The Go implementation mirrors the Python version. It handles array lengths of 1 or 2 as trivial cases, then iterates through adjacent pairs to find a sum that satisfies the m condition. Slice indexing in Go is used carefully to avoid out-of-range errors.

Worked Examples

Example 1: nums = [2, 2, 1], m = 4

Step Array Check
Initial [2,2,1] n > 2
i=0 2+2=4 >= m → return True

Example 2: nums = [2,1,3], m = 5

Step Array Check
Initial [2,1,3] n > 2
i=0 2+1=3 < m
i=1 1+3=4 < m → return False

Example 3: nums = [2,3,3,2,3], m = 6

Step Array Check
Initial [2,3,3,2,3] n > 2
i=0 2+3=5 < m
i=1 3+3=6 >= m → return True

Complexity Analysis

Measure Complexity Explanation
Time O(n) We only iterate through the array once checking adjacent pairs
Space O(1) Only a few variables used; no extra data structures

The time complexity is linear because we examine each adjacent pair once. The space complexity is constant because no additional storage is required.

Test Cases

# Provided examples
assert Solution().canSplitArray([2, 2, 1], 4) == True  # splits possible
assert Solution().canSplitArray([2, 1, 3], 5) == False  # no valid splits
assert Solution().canSplitArray([2, 3, 3, 2, 3], 6) == True  # valid splits

# Boundary cases
assert Solution().canSplitArray([1], 1) == True  # single element
assert Solution().canSplitArray([1, 2], 10) == True  # two elements, automatically True
assert Solution().canSplitArray([1, 1, 1, 1], 3) == False  # no adjacent pair sums >= m
assert Solution().canSplitArray([1, 2, 2, 1], 3) == True  # adjacent pair sums to m
Test Why
[2,2,1], 4 Basic valid split
[2,1,3], 5 Basic invalid split
[2,3,3,2,3], 6 Multiple steps valid
[1],1 Trivial single element
[1,2],10 Trivial two-element array
[1,1,1,1],3 No pair meets m, should fail
[1,2,2,1],3 Edge case with valid adjacent pair

Edge Cases

First, arrays of length 1 or 2 are trivial because single-element arrays are always good. No sum checks are needed. This could trip up implementations that expect at least 3 elements.

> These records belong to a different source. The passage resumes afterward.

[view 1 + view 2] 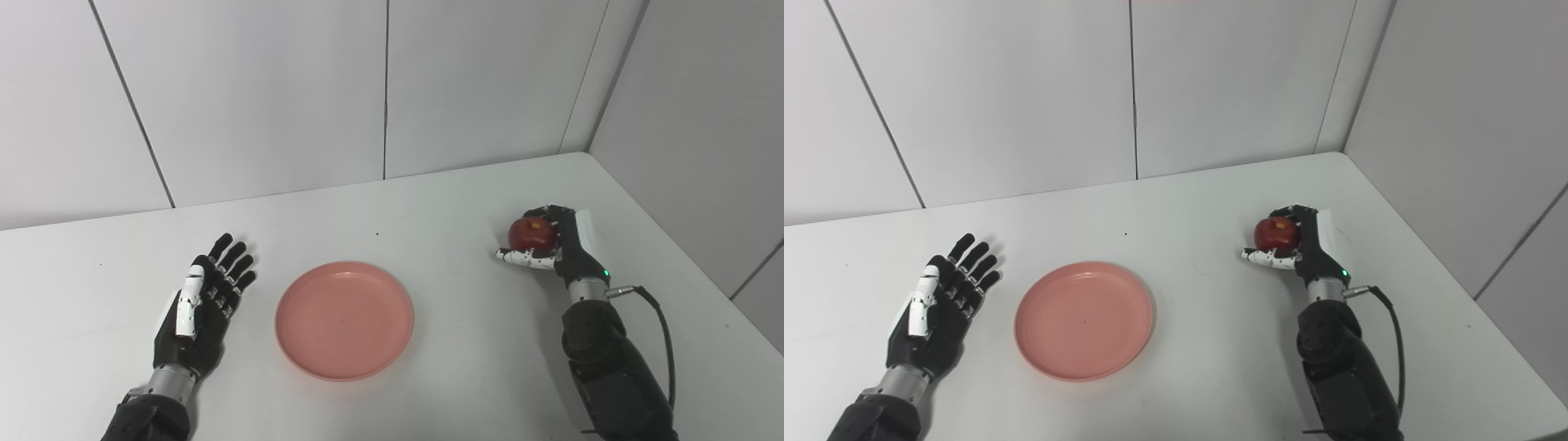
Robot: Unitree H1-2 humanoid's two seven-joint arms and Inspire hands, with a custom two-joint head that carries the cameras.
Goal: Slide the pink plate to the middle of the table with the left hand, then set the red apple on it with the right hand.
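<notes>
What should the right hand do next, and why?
Probably carry the red apple leftward over the pink plate: the right hand is closed around the apple, the plate sits empty mid-table, and the left hand is open beside it, clear of the rim.

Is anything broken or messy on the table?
Nothing stands out. The pink plate lies flat and empty on the table. The right hand holds the red apple, and the left hand is open beside the plate.
</notes>
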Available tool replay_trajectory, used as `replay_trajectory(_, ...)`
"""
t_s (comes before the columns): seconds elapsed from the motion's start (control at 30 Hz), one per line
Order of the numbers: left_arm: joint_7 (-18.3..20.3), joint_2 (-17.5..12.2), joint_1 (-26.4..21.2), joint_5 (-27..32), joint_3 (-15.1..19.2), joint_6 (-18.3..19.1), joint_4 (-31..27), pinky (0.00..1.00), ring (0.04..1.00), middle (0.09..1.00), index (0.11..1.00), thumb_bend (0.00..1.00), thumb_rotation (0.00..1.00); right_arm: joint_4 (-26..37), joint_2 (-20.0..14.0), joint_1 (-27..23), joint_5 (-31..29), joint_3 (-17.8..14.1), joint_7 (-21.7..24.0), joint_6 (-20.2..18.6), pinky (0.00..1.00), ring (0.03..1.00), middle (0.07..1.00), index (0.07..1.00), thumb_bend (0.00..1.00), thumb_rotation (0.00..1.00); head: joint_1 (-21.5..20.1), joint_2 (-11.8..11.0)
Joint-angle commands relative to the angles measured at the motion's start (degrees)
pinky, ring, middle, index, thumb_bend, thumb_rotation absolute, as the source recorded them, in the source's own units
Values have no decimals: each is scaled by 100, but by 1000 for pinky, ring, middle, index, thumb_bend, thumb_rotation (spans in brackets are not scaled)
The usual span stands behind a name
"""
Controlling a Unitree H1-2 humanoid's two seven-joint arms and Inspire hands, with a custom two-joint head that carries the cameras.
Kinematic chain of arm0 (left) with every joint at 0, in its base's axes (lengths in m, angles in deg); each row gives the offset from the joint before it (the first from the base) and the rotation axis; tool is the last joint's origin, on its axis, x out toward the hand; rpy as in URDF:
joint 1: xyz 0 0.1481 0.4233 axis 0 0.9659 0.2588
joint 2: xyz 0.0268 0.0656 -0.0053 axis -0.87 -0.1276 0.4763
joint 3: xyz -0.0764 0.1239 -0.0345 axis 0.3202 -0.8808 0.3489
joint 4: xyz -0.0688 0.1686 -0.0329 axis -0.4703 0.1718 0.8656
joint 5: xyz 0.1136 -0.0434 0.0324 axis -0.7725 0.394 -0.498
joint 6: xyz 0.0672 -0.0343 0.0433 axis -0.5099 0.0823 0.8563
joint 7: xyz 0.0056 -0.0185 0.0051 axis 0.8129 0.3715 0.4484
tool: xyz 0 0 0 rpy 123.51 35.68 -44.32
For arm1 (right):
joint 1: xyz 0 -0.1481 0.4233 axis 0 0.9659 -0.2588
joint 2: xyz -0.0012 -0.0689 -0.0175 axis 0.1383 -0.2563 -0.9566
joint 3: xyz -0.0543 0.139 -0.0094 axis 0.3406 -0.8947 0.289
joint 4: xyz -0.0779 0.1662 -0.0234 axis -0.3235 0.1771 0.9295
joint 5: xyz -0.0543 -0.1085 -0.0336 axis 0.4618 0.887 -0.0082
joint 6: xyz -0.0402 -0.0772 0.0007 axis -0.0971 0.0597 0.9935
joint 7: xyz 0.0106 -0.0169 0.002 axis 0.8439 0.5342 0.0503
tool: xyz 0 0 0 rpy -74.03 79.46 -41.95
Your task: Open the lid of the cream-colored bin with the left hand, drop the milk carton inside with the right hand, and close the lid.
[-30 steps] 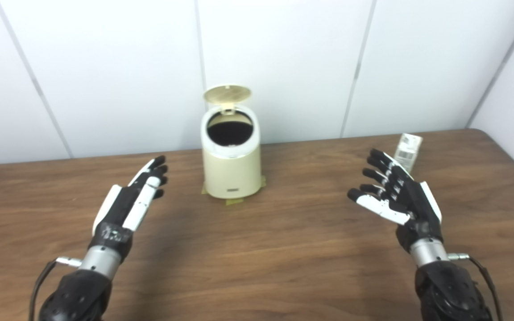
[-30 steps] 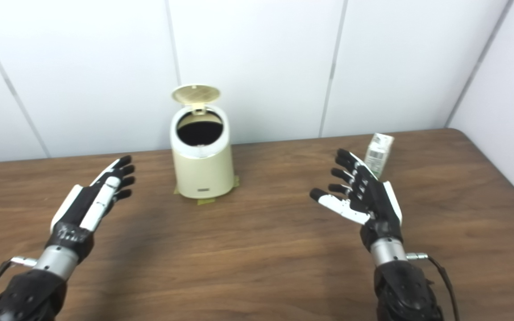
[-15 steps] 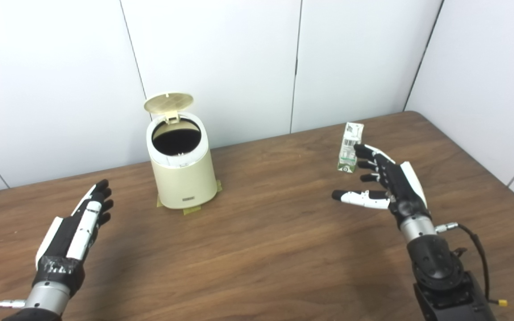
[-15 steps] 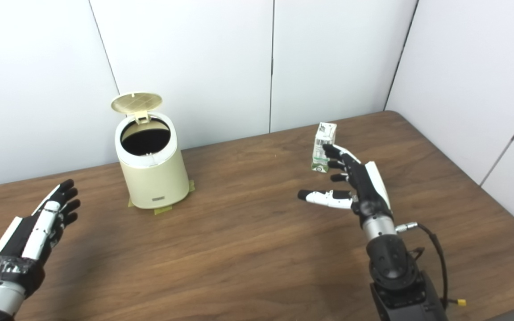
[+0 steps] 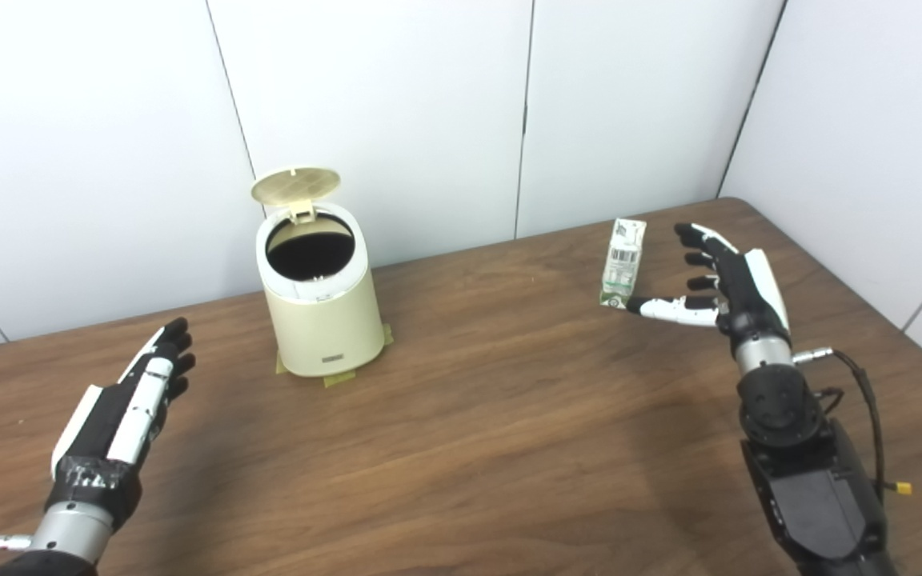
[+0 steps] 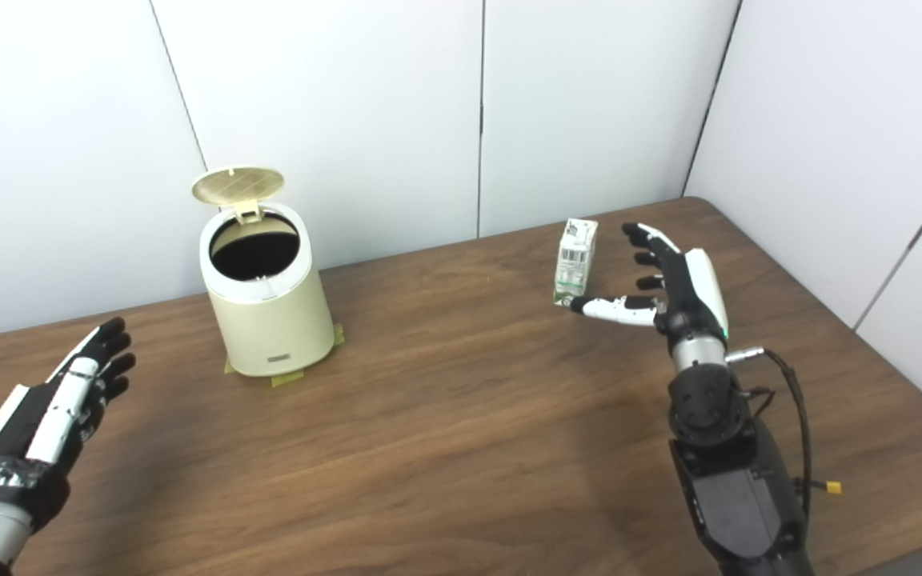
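I see a dark wood-grain table [image 5: 509,448]. On it stands the cream-colored bin [image 5: 321,316], lid up, over strips of tape [image 5: 339,379] stuck at its base. Well to its right the milk carton [image 5: 623,263] stands upright.

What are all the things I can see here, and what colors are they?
bin: one, cream-colored, upright at the table's back left, on tape strips
lid: one, cream, flipped up behind the bin's dark opening
milk carton: one, white and green, standing at the back right
table: one, brown wood
walls: white panels behind and to the right
left hand: one, black and white, open, front left
right hand: one, black and white, open, beside the carton
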Motion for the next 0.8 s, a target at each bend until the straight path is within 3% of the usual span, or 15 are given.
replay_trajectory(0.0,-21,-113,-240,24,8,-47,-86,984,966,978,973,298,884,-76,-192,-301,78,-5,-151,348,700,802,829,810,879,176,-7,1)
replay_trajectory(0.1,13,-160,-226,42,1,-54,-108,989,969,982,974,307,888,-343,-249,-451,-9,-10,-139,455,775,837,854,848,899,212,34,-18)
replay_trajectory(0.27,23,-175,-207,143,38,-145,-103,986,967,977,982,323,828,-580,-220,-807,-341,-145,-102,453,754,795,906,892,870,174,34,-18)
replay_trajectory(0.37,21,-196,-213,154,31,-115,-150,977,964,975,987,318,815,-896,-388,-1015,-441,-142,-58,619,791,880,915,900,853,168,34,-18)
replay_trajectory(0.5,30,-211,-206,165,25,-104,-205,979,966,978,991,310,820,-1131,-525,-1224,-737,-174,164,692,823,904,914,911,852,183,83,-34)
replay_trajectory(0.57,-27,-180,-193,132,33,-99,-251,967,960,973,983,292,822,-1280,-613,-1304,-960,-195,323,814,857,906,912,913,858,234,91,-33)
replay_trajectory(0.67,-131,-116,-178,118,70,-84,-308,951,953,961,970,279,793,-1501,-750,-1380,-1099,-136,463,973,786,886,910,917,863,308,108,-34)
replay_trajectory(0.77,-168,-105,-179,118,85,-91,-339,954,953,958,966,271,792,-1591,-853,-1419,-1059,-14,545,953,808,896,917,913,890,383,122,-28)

Second, arrays where no adjacent pair meets the threshold m represent a failure case. The algorithm correctly returns False without attempting unnecessary splits.

Third, arrays where multiple valid adjacent pairs exist demonstrate that only one pair needs to satisfy the condition. This ensures that the algorithm is efficient and avoids overcomplicating the split logic.